• TASK DIRECTIONS
Only the lines below from the one with "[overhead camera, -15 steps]" through the one with "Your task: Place" are to be written out, exactly and without any images.

• RECORDS SUPPLIED

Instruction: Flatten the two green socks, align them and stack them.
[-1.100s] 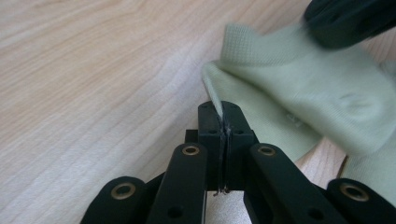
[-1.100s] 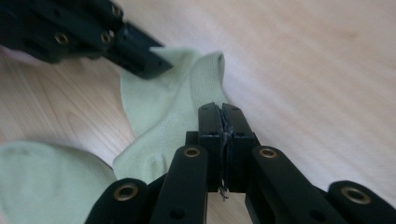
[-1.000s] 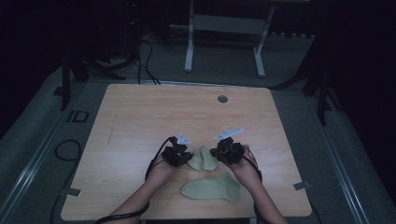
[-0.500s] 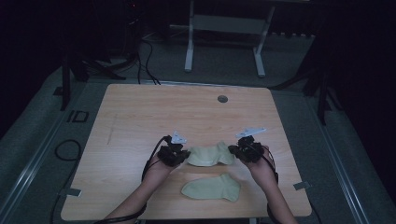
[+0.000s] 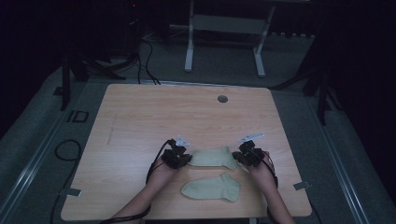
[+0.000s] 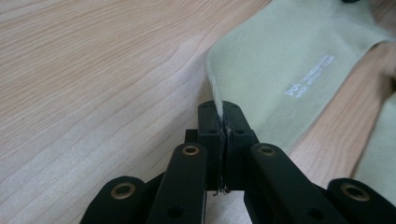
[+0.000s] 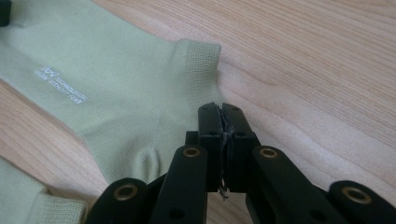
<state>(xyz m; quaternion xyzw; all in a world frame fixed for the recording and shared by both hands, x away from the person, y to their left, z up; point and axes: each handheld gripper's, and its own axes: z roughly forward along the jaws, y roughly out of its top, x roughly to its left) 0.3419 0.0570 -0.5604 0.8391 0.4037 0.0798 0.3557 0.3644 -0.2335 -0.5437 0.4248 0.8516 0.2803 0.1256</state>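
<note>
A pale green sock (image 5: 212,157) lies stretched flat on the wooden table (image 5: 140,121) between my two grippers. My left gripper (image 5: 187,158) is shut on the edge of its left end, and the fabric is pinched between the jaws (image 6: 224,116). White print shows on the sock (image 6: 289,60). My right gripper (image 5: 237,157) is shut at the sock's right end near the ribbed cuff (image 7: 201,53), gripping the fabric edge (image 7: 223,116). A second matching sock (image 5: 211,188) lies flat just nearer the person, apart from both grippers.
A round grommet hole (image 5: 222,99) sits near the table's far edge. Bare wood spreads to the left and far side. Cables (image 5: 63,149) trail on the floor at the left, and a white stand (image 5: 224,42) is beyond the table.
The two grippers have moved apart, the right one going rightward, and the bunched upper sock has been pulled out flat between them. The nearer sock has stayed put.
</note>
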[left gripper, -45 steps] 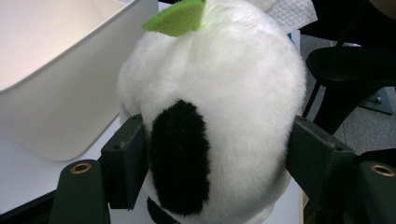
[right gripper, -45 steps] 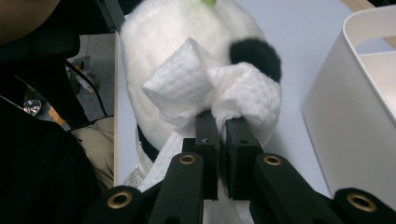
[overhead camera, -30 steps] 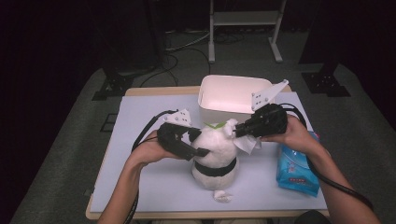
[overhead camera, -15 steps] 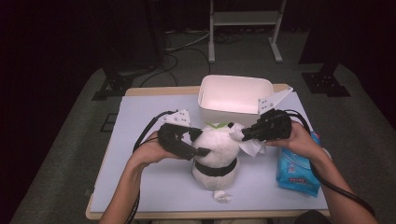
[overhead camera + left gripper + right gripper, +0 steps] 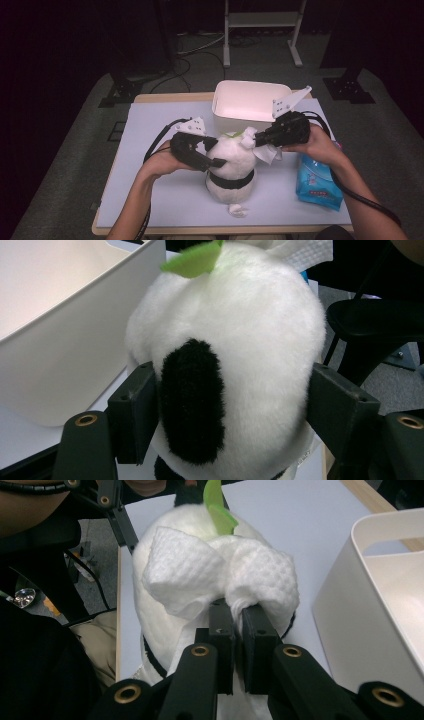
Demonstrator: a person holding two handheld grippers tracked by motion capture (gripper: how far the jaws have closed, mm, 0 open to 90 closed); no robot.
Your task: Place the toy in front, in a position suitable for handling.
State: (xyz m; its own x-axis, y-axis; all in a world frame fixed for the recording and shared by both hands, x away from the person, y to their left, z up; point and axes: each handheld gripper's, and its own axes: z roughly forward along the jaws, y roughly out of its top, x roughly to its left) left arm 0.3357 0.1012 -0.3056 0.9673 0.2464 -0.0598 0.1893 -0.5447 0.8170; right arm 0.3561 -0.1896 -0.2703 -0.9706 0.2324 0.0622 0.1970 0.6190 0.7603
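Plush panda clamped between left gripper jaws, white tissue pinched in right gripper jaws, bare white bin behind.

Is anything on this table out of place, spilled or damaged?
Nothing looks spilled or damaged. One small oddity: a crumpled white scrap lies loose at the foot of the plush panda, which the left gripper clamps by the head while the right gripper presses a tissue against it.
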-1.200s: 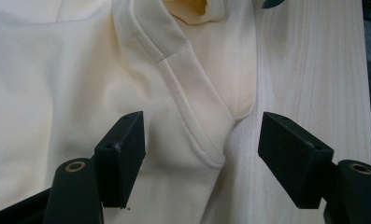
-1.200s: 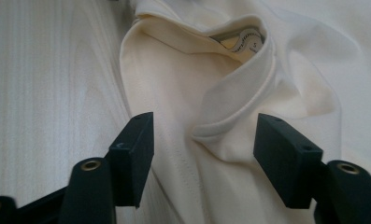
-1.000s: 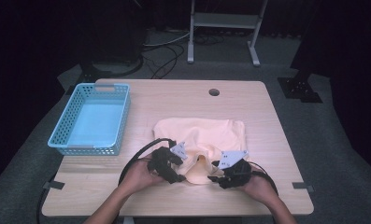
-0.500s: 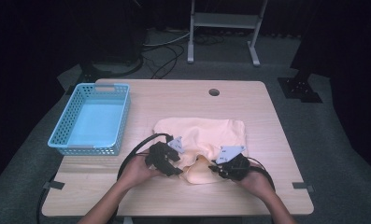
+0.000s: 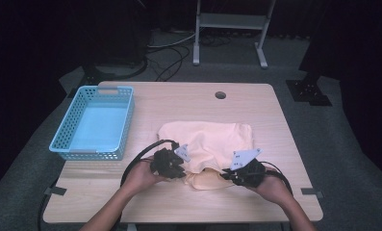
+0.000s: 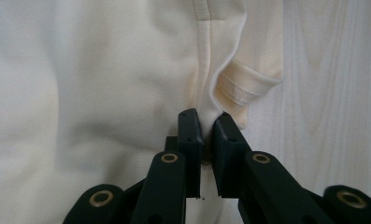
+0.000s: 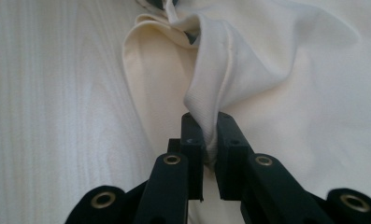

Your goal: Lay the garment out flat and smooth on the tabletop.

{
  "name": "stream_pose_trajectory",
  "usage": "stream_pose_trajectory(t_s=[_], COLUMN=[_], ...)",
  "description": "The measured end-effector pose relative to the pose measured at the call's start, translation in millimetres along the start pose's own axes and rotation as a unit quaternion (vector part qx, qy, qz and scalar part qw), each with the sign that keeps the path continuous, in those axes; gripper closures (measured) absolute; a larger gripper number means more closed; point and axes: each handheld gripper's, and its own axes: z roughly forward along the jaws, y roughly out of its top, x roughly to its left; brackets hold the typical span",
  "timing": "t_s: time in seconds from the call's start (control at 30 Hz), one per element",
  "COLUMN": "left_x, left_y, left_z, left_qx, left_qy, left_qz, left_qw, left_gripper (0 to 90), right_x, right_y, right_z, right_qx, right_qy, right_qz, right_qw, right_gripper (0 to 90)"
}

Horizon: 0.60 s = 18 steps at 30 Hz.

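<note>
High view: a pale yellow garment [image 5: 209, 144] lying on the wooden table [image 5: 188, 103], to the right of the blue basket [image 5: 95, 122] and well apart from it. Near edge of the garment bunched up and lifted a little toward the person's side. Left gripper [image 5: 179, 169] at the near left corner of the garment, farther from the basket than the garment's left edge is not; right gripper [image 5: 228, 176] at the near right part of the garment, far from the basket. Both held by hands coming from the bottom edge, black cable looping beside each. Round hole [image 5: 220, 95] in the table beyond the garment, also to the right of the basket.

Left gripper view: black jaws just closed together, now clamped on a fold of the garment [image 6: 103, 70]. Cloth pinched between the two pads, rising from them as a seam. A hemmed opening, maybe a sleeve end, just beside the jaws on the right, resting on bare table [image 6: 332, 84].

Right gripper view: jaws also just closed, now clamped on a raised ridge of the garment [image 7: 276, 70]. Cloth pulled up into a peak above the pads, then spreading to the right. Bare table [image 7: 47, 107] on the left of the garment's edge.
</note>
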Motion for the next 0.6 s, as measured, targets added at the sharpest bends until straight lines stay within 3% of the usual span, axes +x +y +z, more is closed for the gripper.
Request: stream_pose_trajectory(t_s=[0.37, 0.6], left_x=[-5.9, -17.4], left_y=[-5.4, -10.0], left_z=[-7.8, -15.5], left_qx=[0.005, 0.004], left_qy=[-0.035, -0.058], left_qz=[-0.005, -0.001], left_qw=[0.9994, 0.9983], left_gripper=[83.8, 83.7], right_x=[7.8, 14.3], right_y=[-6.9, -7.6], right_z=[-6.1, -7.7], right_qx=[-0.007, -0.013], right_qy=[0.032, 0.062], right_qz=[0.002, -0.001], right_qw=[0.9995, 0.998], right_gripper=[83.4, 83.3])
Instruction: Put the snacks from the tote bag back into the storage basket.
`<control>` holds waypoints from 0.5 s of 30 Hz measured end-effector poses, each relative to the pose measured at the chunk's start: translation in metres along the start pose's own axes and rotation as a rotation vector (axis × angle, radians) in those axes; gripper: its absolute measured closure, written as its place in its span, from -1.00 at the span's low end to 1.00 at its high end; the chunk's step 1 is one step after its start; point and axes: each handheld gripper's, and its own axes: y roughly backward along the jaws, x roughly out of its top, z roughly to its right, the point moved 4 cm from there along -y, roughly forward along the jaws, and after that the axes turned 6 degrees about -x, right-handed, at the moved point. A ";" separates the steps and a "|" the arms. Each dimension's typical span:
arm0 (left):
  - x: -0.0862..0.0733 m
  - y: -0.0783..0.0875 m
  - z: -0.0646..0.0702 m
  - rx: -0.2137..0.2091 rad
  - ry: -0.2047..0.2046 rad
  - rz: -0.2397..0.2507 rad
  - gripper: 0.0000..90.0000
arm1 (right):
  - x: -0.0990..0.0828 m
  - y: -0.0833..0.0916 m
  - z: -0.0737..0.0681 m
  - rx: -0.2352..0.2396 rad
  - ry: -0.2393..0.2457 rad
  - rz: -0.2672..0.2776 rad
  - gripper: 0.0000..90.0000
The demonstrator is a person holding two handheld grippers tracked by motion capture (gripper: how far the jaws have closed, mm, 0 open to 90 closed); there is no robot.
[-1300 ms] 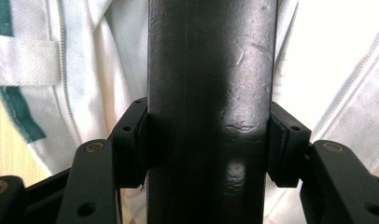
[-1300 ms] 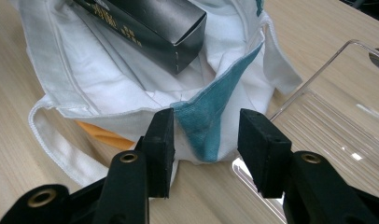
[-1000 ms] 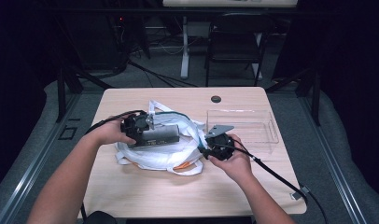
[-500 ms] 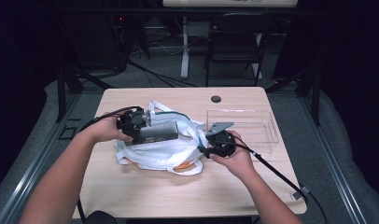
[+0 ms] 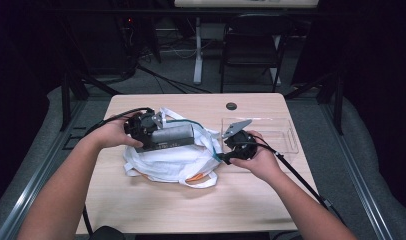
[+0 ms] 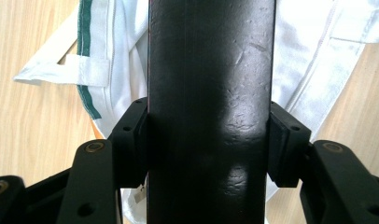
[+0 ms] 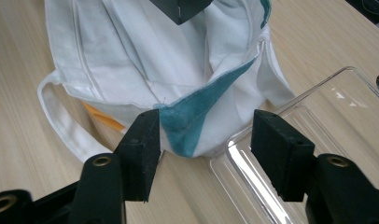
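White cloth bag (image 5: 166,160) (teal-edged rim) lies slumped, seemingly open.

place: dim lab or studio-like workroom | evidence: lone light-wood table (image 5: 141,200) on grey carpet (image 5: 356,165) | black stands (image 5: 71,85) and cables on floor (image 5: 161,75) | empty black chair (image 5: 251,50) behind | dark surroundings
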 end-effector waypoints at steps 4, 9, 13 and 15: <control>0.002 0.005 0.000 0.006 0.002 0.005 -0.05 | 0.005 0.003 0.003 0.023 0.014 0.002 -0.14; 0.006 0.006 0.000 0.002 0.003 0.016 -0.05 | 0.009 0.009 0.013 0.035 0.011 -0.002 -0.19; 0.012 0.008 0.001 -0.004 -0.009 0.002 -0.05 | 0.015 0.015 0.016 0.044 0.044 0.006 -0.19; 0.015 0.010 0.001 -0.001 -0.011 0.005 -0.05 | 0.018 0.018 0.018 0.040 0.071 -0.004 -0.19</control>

• ANSWER TO THIS EXERCISE
[overhead camera, -15 steps] 
[overhead camera + left gripper + right gripper, +0 steps] 
Demonstrator: a person holding two handheld grippers tracked by motion capture (gripper: how far the jaws have closed, mm, 0 open to 90 closed); no robot.
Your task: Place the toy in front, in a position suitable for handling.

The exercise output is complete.